While polymers have been used by humans for centuries, it was not until the early twentieth century that their chemistry was understood. The groundwork for modern understanding of polymer science was laid by Nobel laureate Hermann Staudinger (1881-1965), a German chemist and molecular biologist, in the 1920s. He theorized that polymers were composed of simpler molecules, or monomer units, that were linked together in a chainlike fashion. In 1928, German chemists Kurt H. Meyer (1882-1952) and Herman F. Mark (1895-1992) used x-ray techniques to confirm Staudinger's models. By the 1930s, the monomer/polymer model was accepted by most polymer scientists.

The first type of polymers that were used by humans were naturally occurring. The primary categories for natural polymers include polysaccharides, proteins, and nucleic acids. These materials are made up of specific monomers including saccharides, amino acids, and nucleotides, respectively.

Amino acids are the basic monomer building blocks for proteins. They contain an amino group (-NH2), a carboxylic acid group (-COOH), and a side chain that differs from one amino acid to the next. Twenty common amino acids, when bonded together, comprise the protein structures. The simplest amino acid is glycine, which contains a hydrogen atom as its side group. Other examples of amino acids are alanine, leucine, cysteine, arginine, and tryptophan.

Simple carbohydrates, or monosaccharides, are monomers that bond together to form polysaccharides. Monosaccharides are composed of a number of linked carbon atoms and a functional group. They are classified by these two characteristics. Aldoses have an aldehyde functional group while ketoses contain a ketone. The most important monosaccharides are hexoses such as glucose and galactose. They react to form polymers such as starch, glycogen, chitin, and cellulose.

Another type of natural monomer is the nucleotides.

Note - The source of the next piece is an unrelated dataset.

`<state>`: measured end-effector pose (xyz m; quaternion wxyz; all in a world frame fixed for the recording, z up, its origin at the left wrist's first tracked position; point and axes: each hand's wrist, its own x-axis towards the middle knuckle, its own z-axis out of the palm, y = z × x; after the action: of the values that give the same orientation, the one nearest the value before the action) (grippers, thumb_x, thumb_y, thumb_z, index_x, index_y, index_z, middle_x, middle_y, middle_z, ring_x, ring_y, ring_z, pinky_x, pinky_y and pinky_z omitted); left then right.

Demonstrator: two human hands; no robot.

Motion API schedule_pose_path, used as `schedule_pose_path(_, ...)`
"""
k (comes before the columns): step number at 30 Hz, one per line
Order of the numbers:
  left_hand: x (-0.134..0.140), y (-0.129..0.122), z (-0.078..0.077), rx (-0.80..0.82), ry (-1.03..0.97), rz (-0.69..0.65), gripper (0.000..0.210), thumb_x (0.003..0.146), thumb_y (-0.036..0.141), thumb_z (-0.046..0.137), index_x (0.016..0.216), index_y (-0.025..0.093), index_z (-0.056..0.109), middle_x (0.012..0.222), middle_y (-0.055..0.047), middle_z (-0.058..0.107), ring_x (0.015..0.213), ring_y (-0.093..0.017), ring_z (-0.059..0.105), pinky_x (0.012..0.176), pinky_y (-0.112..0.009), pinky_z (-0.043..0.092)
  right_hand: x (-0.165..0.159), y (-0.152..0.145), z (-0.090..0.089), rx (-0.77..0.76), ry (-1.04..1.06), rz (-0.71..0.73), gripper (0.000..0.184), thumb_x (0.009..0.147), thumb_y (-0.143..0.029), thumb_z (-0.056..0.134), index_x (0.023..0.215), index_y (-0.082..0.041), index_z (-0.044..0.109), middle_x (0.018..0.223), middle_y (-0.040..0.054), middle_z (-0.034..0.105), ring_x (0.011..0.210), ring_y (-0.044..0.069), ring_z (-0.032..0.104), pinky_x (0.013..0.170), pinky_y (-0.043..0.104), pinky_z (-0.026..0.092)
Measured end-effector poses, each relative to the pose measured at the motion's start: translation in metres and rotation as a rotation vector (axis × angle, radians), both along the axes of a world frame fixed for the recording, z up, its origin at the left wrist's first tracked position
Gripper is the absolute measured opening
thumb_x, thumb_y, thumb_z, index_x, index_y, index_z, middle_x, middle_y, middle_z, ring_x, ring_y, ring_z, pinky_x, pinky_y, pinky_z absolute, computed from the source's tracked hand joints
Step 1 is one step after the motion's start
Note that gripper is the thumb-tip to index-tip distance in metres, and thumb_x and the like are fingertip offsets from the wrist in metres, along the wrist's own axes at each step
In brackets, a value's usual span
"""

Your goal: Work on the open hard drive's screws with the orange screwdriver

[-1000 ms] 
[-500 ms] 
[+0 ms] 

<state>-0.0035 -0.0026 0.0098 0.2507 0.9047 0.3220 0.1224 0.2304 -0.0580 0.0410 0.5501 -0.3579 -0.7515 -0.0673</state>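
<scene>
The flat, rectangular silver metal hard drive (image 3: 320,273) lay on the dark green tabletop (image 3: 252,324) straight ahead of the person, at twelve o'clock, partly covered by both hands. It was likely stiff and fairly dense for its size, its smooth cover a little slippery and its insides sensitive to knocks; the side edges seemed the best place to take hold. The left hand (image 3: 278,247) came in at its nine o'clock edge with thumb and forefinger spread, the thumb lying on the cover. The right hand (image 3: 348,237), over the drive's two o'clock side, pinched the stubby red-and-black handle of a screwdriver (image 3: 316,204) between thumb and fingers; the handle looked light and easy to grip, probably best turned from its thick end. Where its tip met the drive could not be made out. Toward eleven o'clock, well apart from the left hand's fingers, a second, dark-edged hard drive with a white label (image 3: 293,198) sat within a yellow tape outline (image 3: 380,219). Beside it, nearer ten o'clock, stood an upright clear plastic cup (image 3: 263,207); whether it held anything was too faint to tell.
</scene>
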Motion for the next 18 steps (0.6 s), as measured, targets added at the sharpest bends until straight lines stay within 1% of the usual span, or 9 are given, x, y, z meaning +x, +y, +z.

These compounds create the polymers ribonucleic and deoxyribonucleic acids, which store the genetic information common to all living organisms. Nucleotides consist of three distinct sections: the cyclic five-carbon monosaccharide ribose, a phosphate diester (that links the riboses by connection to the hydroxy groups of the riboses), and a heterocyclic base. The bases (thus termed because they contain basic nitrogen atoms) are purines or pyrimidines, which provide the code which is translated into proteins in living systems. Nucleotides are linked together by the phosphate groups to form polynucleotide polymers.

Synthetic polymers are produced through two types of polymerization reactions. Condensation reactions depend on a repeated reaction between functional groups on the monomers. Addition polymerization reactions use free radical monomers to produce polymers. The chemistry of these monomers is slightly different.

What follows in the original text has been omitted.